• Work instruction: Find the line containing "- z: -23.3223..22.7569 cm" in the listing below. Repeat it exactly, along with each following line up to and including the one containing "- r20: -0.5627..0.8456".

*** Supplied material ***

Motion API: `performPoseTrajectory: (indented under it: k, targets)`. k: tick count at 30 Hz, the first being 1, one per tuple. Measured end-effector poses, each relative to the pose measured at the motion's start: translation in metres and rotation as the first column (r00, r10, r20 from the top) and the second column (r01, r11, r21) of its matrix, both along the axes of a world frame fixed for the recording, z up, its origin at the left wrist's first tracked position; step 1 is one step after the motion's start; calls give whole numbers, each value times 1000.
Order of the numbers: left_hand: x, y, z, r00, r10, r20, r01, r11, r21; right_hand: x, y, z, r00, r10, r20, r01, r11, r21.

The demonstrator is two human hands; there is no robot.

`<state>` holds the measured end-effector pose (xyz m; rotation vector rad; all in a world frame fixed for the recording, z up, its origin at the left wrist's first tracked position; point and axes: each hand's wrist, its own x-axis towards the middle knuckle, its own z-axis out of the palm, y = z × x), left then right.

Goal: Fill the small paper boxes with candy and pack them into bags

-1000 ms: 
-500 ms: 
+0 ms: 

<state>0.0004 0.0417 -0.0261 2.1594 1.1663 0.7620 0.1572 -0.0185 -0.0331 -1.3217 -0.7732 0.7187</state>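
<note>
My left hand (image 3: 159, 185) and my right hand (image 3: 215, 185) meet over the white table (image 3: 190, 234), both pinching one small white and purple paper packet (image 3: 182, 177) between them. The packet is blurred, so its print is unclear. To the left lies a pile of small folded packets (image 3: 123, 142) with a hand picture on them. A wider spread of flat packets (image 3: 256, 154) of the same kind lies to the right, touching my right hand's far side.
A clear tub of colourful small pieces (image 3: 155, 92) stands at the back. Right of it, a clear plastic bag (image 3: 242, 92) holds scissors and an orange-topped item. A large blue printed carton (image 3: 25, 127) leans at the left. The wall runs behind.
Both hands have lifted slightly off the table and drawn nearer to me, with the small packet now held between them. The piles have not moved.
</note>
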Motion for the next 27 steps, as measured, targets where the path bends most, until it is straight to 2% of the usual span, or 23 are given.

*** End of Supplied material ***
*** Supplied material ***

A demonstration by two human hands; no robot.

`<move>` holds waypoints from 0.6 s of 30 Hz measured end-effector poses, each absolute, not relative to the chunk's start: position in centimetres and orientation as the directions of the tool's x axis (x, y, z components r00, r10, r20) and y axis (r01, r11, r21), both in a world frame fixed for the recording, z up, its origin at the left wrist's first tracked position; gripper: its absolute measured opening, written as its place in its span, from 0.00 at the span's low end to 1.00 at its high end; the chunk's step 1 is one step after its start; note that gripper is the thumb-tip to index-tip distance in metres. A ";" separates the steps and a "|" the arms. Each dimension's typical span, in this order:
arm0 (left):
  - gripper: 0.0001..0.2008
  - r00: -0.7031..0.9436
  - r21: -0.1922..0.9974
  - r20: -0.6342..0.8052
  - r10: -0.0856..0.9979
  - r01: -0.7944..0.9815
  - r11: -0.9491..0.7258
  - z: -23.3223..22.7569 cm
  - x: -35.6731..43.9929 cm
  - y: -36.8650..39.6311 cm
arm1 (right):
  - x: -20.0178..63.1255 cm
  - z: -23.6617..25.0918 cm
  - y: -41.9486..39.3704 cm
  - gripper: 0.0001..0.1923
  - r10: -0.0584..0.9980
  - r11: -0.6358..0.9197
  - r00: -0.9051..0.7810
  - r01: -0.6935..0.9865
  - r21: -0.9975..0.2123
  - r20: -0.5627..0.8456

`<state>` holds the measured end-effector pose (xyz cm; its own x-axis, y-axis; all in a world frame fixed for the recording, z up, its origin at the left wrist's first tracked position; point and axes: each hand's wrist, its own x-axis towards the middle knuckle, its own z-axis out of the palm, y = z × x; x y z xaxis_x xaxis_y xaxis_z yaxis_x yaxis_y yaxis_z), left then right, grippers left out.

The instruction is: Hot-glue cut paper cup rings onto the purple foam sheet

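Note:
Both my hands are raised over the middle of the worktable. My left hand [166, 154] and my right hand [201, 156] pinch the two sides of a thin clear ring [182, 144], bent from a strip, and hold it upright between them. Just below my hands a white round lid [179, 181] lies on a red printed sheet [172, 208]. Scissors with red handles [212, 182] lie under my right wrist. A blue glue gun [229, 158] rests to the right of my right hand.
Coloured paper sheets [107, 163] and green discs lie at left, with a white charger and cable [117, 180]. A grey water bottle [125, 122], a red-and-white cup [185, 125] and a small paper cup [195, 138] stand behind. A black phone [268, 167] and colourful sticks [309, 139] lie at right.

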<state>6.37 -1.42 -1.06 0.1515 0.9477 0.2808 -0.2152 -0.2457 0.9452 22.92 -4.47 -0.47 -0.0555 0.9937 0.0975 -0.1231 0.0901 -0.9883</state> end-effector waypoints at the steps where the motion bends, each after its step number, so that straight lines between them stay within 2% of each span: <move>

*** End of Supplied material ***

• Output of the task:
  - z: -23.3223..22.7569 cm
  - x: -35.6731..43.9929 cm
  - y: -36.8650..39.6311 cm
arm1 (right):
  - x: -20.0178..63.1255 cm
  - z: -23.6617..25.0918 cm
  - y: -41.9486..39.3704 cm
  - gripper: 0.0001..0.1923
  - r10: -0.0584..0.9980
  - r11: -0.6358..0.9197
  - r00: -0.9051..0.7810
  - r01: -0.6935..0.9865
  - r21: -0.9975..0.2123
  - r20: -0.5627..0.8456

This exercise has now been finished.